While at Marion Correctional Institution, he and inmate Scott Spriggs rebuilt and hid two PCs in the ceiling of a training room closet at the prison. The computers were connected to the Ohio Department of Rehabilitation & Correction’s computer network and internet, according to a report released Tuesday from the Ohio Inspector General following a nearly two-year investigation into the incident at the medium security prison in Marion County.

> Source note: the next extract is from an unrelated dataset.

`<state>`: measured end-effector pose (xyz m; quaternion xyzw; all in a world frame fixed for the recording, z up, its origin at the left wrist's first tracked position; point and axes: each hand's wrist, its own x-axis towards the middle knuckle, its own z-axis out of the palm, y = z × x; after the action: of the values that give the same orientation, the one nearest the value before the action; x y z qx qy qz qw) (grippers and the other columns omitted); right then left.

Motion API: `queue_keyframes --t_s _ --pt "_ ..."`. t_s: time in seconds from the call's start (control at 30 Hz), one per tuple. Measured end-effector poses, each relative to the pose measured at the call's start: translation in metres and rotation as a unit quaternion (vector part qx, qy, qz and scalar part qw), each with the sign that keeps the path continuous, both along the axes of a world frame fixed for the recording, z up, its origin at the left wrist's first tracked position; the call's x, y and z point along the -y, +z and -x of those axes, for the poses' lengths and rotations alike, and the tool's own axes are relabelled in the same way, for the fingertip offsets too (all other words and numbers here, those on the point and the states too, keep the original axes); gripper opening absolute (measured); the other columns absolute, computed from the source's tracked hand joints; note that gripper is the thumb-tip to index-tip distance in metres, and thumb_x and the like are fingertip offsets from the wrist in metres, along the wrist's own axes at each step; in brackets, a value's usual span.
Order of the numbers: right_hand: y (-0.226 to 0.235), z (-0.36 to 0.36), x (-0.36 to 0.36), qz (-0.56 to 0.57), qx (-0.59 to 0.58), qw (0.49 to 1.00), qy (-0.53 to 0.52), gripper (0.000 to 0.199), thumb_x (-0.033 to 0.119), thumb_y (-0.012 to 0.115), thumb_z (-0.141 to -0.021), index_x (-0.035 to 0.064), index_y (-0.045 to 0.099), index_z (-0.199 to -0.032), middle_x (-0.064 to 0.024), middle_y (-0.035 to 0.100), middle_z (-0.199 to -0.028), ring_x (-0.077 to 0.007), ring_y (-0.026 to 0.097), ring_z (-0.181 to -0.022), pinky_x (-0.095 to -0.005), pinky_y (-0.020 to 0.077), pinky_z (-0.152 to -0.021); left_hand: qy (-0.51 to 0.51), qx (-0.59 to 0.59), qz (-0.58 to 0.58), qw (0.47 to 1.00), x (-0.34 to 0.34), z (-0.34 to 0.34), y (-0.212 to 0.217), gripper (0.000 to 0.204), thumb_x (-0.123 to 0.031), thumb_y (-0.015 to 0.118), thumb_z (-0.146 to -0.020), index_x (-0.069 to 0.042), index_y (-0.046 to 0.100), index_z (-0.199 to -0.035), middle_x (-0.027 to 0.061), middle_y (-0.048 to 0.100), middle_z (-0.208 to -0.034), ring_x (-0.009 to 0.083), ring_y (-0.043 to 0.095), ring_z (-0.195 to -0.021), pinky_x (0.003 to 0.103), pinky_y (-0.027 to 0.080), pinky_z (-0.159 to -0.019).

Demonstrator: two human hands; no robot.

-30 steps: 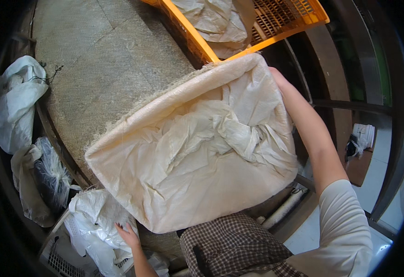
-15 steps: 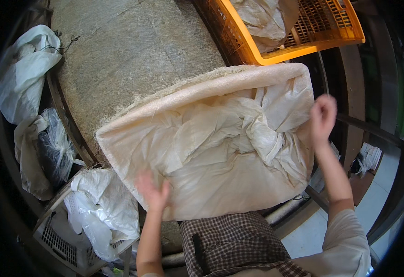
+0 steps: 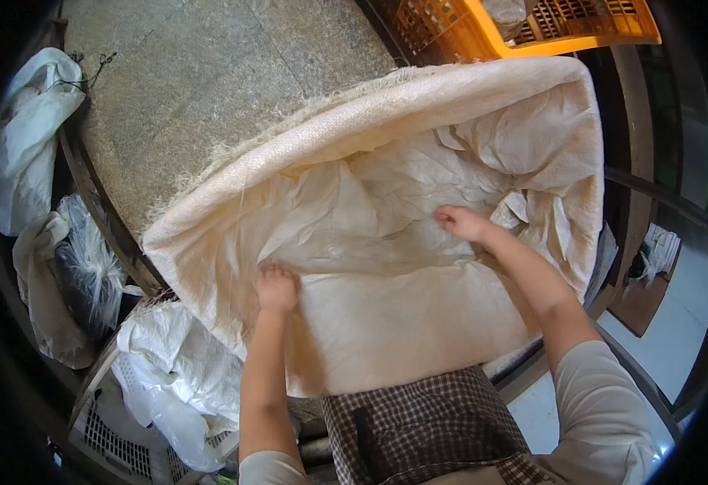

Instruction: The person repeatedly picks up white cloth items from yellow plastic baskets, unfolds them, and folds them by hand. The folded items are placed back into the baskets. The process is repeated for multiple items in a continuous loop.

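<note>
A large cream woven sack (image 3: 418,267) lies spread open over the near edge of the stone counter (image 3: 208,89), its frayed rim turned back; the left hand (image 3: 277,288) rests flat with fingers curled on the crumpled inner liner, while the right hand (image 3: 460,222) pinches a fold of it. Smoothing likely goes best working outward from the middle, both hands pulling evenly so the liner lies flat without tearing.
</note>
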<state>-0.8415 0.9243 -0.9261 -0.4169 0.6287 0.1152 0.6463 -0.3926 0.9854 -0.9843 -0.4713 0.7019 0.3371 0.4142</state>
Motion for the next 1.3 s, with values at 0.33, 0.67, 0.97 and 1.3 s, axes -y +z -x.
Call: queue_keyframes --t_s 0.33,0.67,0.97,1.3 --pt "0.245 0.048 0.028 0.329 -0.47 0.799 -0.178 0.042 0.027 0.065 -0.073 0.0025 0.059 -0.106 -0.0191 0.061 -0.103 -0.0342 0.057 -0.098 -0.0418 0.0442 -0.083 0.738 -0.193 0.149 0.629 -0.07 -0.09 0.144 0.051 -0.007 0.058 -0.077 0.003 0.044 -0.125 0.0154 0.051 -0.121 0.029 0.047 -0.113 0.038 0.037 -0.096" --pt "0.274 0.172 0.05 0.335 -0.552 0.754 -0.118 0.033 0.025 0.064 -0.075 0.0096 0.059 -0.104 -0.0127 0.063 -0.085 -0.0254 0.061 -0.076 -0.0376 0.0485 -0.071 0.758 -0.32 -0.101 0.56 -0.019 -0.013 0.198 0.046 0.002 0.052 -0.069 0.003 0.051 -0.115 0.0119 0.058 -0.107 0.0264 0.056 -0.097 0.038 0.045 -0.085" --pt "0.318 0.311 0.132 0.423 -0.545 0.664 -0.287 0.056 0.03 0.067 -0.075 -0.0004 0.049 -0.118 -0.0194 0.055 -0.112 -0.0305 0.054 -0.102 -0.0375 0.0428 -0.087 0.638 -0.371 -0.226 0.636 0.038 0.32 0.239 0.04 -0.006 0.062 -0.071 0.003 0.056 -0.11 0.0135 0.064 -0.092 0.0202 0.061 -0.087 0.033 0.048 -0.076" --pt "0.206 -0.021 0.105 0.251 -0.316 0.913 -0.065 0.07 0.015 0.064 -0.075 0.0029 0.028 -0.134 -0.0269 0.053 -0.113 -0.0408 0.053 -0.105 -0.046 0.0431 -0.088 0.478 -0.507 -0.204 0.688 0.057 0.385 0.228 0.042 -0.017 0.062 -0.08 0.0 0.051 -0.117 0.02 0.055 -0.117 0.0303 0.056 -0.104 0.039 0.043 -0.089"
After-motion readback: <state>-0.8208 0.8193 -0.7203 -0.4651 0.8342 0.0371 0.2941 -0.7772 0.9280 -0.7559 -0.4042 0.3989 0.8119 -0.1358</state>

After finding the computers in July 2015, then-MCI Warden Jason Bunting and other prison officials did not immediately notify the Ohio State Highway Patrol and the Ohio Inspector General, as required by state policy.

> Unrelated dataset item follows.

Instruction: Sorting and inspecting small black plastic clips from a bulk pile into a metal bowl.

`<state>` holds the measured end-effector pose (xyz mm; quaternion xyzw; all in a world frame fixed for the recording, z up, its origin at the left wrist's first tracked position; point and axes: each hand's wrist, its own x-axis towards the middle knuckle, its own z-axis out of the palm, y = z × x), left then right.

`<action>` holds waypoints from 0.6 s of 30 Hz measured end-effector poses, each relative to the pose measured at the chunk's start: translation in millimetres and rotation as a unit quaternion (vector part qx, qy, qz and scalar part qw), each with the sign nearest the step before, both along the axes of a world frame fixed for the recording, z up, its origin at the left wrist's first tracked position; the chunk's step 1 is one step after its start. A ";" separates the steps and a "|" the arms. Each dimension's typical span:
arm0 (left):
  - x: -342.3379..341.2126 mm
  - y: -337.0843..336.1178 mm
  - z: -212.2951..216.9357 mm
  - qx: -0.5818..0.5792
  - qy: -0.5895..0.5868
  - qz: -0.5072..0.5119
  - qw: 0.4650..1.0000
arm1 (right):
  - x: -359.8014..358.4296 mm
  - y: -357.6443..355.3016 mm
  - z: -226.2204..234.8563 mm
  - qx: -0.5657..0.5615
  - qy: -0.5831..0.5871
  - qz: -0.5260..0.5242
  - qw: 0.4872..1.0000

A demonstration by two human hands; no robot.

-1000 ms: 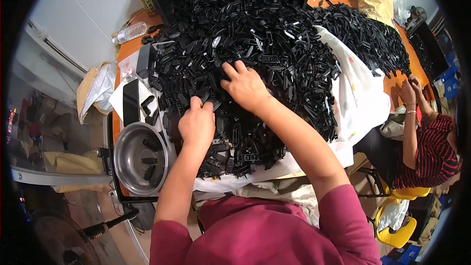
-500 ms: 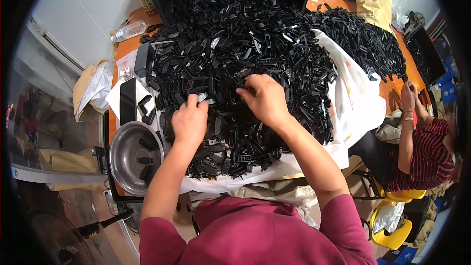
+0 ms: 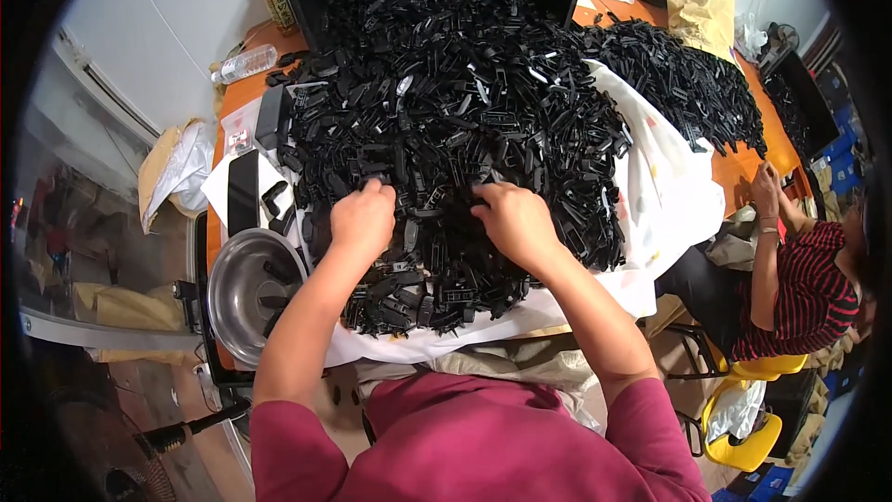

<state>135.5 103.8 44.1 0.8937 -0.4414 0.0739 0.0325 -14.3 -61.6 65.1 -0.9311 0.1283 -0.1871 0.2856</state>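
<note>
A big heap of small black plastic clip-like parts (image 3: 446,121) spreads across the table in front of me, with a few grey ones among them. My left hand (image 3: 364,218) is at the near left of the heap, fingers curled down and closed among the parts; what they grip is hidden. To its right, my right hand (image 3: 514,221) also reaches into the heap. Its thumb and fingers are bent together beside a greyish part, and I cannot make out what is between them.
A steel bowl (image 3: 221,265) holding a few black parts stands at the left, near a black phone (image 3: 243,191). A plastic bottle (image 3: 247,64) lies farther back. White cloth (image 3: 664,177) borders the heap's right side. At the right sits another person (image 3: 790,270) in a striped shirt.
My right hand has drawn back toward me and slightly right. My left hand has shifted a little; the pale part at its fingertips no longer shows.
</note>
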 end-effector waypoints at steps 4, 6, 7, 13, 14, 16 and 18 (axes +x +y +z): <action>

Johnston and Spriggs both worked to disassemble unwanted computers into basic parts for Cleveland-based nonprofit agency RET3 to recycle as part of the prison’s green initiative program. Inmates did not rebuild or refurbish computers.
Johnston told investigators that Spriggs rebuilt the computers but that he took them from the RET3 area to a training room.
“Johnson admitted that he placed the two computers in the ceiling,” the report stated. “Johnston admitted to investigators that he used the computer to text message his mother ... Johnston also confirmed to investigators that he downloaded pornography that was found on a thumb drive in the possession of (another inmate).”
Johnston looked over the shoulder of a former MCI employee-turned RET3 contractor to learn a password to access a prison database. There, he selected a young inmate with a lengthy sentence, bypassed security measures and obtained the inmate’s birth date and Social Security number. He applied for five credit and debit cards in the prisoner’s name. He used a mailing address in the 1400 block of Willamet Road in Kettering, which his mother, Karen Galienne, provided in a May 28, 2015, text to his illicit prison computer. “Wow that sounds really close to your house,” Johnston replied.
A review of 17 telephone calls made between April 26 and Aug. 9, 2015, between Johnston and Galienne showed that: “Galienne informed Johnston that she had received a notice from Chase that the credit card ... was declined; Galienne informed Johnston that she had received a Visa debit card ... and read the card number, expiration date and activation code to Johnston,” the report stated.
When the Ohio State Highway Patrol raided Galienne’s home on Nov. 5, 2015, they found a Visa debit card issued by MetaBank issued in the name of the selected prisoner and mailed to the address of Galienne’s neighbor, which was the same address provided to Johnston in the text.
“Galienne admitted to investigators that she had provided the address ... to her son, inmate Johnston, through a text message,” the report stated. When asked why Johnston did not put the debit card in her name, she said, “because he didn’t want to put my name on anything.”
Johnston told investigators the plan was to file false tax returns and to have the money funneled to the debit card.
MetaBank, based in Sioux Falls, South Dakota, confirmed they received a debit card application on June 21, 2015, from an ODRC internet protocol address, and that the debit card was activated July 16, 2015, also from an ODRC IP address. The applications for credit/debit cards to four other banks were declined, according to the report.
The Ohio Inspector General found that the prison filed to supervise inmates; protect information technology resources; and follow password security policy among other infractions. The findings were forwarded to the Marion County Prosecutor’s Office and the Ohio Ethics Commission for consideration.